_What you will do_: For each line of the listing that contains "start", make a copy and return it.

_Supplied data_:
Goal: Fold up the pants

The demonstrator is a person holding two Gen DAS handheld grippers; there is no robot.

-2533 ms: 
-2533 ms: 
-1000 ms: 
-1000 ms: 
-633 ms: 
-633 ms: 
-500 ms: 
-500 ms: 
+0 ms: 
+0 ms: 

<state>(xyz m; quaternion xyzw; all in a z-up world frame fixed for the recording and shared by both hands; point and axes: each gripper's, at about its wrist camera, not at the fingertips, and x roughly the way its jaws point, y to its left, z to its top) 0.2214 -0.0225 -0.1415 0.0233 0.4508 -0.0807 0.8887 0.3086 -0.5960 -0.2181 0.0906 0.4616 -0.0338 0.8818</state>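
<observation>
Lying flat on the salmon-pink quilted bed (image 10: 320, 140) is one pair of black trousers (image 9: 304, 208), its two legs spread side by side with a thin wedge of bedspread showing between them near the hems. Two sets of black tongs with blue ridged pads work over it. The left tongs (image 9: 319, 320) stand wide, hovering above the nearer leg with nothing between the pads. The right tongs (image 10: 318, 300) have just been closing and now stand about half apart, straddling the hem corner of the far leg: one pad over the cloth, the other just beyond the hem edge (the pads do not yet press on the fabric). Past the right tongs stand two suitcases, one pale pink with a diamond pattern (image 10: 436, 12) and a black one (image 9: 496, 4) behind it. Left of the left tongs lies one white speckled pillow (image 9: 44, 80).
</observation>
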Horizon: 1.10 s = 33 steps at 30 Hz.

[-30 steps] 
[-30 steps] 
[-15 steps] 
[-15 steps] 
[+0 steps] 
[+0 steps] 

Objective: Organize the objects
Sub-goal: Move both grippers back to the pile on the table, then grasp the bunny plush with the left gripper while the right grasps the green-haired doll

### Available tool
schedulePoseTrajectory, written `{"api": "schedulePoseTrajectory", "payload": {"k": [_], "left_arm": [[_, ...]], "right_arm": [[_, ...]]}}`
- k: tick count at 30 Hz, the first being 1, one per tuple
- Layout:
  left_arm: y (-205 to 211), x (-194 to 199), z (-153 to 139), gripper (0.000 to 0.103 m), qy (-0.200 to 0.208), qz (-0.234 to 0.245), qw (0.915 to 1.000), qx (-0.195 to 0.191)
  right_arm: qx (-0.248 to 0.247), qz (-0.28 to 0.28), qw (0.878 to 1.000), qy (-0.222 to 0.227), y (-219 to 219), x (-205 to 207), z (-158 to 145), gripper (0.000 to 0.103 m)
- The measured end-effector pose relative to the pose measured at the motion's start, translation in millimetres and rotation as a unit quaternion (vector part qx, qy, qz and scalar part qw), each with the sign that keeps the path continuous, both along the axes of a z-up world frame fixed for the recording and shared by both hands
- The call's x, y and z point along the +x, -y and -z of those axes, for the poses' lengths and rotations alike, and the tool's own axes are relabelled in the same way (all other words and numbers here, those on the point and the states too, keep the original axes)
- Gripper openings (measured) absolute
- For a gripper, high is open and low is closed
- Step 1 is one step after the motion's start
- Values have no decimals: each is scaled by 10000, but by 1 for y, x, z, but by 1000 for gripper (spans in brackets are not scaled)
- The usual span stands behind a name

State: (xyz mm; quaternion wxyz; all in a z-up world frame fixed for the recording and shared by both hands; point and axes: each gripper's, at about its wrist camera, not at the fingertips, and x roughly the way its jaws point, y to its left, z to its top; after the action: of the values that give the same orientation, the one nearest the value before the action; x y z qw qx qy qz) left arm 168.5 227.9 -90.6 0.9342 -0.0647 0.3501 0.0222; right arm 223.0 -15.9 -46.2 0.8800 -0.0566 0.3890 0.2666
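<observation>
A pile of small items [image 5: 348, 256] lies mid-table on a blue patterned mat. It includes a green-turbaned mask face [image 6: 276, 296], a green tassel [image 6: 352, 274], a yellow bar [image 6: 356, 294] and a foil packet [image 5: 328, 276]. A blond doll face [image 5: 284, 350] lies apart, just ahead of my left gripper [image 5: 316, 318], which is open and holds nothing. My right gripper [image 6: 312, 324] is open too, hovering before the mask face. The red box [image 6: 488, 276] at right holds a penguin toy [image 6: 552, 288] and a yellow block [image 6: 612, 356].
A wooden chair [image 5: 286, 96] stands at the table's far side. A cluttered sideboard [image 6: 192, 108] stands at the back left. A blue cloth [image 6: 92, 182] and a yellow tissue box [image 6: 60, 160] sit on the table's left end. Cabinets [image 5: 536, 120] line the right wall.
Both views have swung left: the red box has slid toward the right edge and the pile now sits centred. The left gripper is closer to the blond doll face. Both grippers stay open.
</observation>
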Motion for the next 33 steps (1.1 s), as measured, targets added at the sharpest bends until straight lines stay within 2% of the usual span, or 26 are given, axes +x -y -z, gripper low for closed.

_Solved exercise_:
- The measured end-effector pose relative to the pose measured at the motion's start, translation in millimetres and rotation as a unit quaternion (vector part qx, qy, qz and scalar part qw), each with the sign that keeps the path continuous, both along the axes of a z-up world frame fixed for the recording and shared by both hands
- Step 1 is one step after the motion's start

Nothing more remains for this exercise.